An AI engine that treats hacking as a graph search problem
Cairn replaces rigid agent workflows with a shared blackboard where facts, intents, and human hints compete to chart a path from origin to goal.

What it does
Cairn is a general-purpose state-space search engine built around a blackboard architecture. You give it an origin, a goal, and a problem domain; it grows a graph of Facts and Intents until it finds a path. The first validated domain is autonomous penetration testing — where it solved all 54 challenges at a Tencent Cloud hackathon, placing 3rd among 610 teams.
The interesting bit
The system has no predefined agent roles, no workflow templates, and no direct agent-to-agent communication. Workers coordinate through stigmergy — reading and writing to a shared board of Facts, Intents, and Hints. Tasks are generated at runtime from the graph’s current state, not from job descriptions. The README notes this came online at 4 AM on competition day with zero prior testing, zero MCP tools, zero RAG, and zero tuning.
Key highlights
- Three primitives drive everything: Facts (confirmed findings), Intents (planned exploration), and Hints (human judgment injected on demand)

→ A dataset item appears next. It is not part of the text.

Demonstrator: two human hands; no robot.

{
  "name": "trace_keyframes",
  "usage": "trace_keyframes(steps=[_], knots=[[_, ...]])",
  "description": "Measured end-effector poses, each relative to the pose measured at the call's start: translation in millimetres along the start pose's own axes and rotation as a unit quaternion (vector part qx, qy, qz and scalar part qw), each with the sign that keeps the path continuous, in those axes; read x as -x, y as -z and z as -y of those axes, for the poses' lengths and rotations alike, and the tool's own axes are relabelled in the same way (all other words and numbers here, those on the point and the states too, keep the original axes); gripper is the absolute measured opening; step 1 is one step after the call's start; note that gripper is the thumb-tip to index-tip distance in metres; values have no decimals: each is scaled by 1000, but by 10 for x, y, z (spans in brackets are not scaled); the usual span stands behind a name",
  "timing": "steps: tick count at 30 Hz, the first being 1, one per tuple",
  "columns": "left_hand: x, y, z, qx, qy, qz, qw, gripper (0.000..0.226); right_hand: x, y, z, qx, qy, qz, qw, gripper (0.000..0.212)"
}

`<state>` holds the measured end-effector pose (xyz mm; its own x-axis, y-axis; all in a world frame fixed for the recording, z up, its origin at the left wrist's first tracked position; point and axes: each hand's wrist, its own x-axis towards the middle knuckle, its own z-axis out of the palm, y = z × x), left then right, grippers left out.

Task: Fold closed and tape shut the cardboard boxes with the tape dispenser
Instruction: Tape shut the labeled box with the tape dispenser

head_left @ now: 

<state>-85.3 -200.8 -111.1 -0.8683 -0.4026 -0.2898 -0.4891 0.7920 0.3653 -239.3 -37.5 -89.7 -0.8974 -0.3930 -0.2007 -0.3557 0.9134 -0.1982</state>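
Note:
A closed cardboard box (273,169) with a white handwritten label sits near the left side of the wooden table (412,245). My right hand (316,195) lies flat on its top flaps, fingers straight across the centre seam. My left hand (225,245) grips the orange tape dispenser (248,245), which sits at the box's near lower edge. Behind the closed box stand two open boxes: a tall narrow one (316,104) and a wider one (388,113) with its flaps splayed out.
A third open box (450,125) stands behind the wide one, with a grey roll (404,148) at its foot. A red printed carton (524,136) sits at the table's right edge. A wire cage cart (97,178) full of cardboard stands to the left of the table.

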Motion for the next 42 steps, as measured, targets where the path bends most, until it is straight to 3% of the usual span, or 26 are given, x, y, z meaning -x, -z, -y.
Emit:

- Workers run an OODA loop — Observe the full graph, Orient, Decide, Act — with no fixed roles
- Supports Claude Code, Codex, and Pi as worker backends
- Server maintains graph consistency; Dispatcher schedules tasks and manages Docker worker containers
- Dual-licensed under AGPLv3 with commercial licensing available
Caveats
- Requires macOS or Linux, Python ≥ 3.12, and Docker; Windows is not mentioned as supported
- The “general-purpose” claim is architectural, not empirically validated beyond pentesting/CTF domains
- Setup demands manual LLM endpoint configuration in
dispatch.yaml
Verdict
Worth a look if you’re building autonomous agents and suspect rigid workflows are the bottleneck. Probably overkill if you just need a scripted scanner or a single LLM with a ReAct loop.